After purchasing $100 million worth in July, Marathon now owns 20,000 BTC. Recent data shows that large investors, also known as whales, have steadily increased their BTC holdings in recent months, indicating strong market confidence.
This institutional commitment was reflected in the steady increase in accumulation indicators, which were supported by several measures, including supply reserves.
BTC reserves across all exchanges have also fallen to their lowest levels since 2018, with a significant drop seen since the beginning of this year.
This suggests that institutions are steadily accumulating Bitcoin, likely because they anticipate a positive market trend.

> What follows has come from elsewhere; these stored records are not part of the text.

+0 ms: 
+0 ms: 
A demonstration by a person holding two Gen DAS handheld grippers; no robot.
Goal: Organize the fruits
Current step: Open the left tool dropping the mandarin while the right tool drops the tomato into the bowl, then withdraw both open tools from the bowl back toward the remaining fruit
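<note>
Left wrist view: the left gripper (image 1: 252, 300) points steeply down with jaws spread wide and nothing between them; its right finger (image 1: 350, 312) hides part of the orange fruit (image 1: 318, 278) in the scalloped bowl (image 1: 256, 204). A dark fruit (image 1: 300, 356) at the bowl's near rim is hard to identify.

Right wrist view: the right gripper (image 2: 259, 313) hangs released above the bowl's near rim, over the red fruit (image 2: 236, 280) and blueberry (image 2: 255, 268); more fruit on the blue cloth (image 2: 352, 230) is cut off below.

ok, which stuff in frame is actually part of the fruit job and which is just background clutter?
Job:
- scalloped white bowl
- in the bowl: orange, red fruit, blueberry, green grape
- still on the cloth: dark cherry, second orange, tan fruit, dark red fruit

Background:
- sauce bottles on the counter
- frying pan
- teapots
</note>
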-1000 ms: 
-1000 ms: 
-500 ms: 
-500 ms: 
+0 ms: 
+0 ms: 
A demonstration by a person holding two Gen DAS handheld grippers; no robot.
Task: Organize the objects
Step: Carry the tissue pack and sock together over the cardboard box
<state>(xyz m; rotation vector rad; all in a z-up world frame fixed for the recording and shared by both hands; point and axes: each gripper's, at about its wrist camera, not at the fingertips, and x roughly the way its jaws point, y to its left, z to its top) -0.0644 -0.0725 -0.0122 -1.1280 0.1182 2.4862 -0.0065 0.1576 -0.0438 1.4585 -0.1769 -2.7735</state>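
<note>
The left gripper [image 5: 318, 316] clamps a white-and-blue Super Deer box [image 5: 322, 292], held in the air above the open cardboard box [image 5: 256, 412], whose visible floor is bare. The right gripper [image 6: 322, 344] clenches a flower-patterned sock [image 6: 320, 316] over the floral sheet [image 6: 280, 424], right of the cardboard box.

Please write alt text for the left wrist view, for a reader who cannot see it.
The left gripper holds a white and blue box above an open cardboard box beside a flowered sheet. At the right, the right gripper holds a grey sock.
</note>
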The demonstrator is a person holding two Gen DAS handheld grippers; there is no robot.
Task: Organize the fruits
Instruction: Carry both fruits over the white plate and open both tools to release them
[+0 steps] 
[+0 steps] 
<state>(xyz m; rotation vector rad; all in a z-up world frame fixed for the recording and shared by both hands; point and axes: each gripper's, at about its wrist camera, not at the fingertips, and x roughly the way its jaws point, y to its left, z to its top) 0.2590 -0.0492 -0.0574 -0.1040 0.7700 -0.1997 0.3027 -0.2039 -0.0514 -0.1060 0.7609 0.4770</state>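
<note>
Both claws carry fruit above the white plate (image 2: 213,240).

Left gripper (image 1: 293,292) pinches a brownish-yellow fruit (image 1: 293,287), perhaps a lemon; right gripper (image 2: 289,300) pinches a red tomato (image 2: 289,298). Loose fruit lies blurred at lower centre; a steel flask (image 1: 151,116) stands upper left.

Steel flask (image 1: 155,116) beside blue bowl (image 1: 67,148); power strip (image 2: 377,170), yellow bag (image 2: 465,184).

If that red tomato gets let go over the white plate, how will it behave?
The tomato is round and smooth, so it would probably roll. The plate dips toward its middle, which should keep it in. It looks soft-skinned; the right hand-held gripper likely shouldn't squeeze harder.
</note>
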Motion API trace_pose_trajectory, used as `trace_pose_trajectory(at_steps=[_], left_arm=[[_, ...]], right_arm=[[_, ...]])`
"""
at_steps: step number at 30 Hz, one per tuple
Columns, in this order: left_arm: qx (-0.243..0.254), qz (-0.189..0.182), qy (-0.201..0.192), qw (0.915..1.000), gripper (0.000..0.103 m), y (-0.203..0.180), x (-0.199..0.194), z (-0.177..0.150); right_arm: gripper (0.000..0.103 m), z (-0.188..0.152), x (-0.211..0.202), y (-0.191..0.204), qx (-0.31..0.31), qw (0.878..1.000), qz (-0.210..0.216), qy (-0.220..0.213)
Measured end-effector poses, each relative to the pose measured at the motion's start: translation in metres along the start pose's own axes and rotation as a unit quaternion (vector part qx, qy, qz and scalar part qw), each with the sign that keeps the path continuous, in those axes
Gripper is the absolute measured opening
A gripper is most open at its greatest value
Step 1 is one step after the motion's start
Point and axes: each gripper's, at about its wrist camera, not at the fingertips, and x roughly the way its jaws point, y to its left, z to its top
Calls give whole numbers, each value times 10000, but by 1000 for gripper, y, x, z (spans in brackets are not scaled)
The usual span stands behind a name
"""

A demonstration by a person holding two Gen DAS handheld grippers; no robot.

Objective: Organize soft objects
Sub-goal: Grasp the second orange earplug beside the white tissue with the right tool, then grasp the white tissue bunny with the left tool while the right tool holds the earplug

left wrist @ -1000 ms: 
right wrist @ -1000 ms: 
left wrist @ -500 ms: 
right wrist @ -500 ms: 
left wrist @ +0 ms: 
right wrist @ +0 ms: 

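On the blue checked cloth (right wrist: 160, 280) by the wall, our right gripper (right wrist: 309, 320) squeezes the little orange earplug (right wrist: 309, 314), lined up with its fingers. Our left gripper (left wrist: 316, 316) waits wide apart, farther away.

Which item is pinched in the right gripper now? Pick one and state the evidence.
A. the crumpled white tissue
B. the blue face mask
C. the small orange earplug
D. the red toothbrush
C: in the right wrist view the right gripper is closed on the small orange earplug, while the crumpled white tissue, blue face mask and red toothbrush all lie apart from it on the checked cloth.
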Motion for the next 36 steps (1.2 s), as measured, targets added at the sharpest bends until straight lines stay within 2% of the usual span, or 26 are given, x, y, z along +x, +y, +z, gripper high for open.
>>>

Such a drop in available supply is a strong bullish signal, indicating growing investor confidence in Bitcoin’s future.
For this reason, now is the time to consider a bullish stance on BTC as the market turns.
Liquidation levels
According to Coinglass, more than $15 billion in BTC short positions will be liquidated when the price reaches $72K.
Significant liquidity is between $70,000 and $72,000, indicating a market shift as large institutions accumulate BTC for long-term profits.
Bitcoin opens a new CME gap
This week, Bitcoin created another CME gap, adding to the two major gaps it closed recently, with the latest close at $63K marking a local top.
A new gap is now above the $61,000 price line. While the gap doesn’t always close, it often does, signaling price increases toward the gap.
Bitcoin RSI at Fibonacci Level Analysis
The AMBCrypto analysis team noted that the 2-week Bitcoin RSI reached the cycle top, but the 3-week RSI provided a clearer picture of market sentiment.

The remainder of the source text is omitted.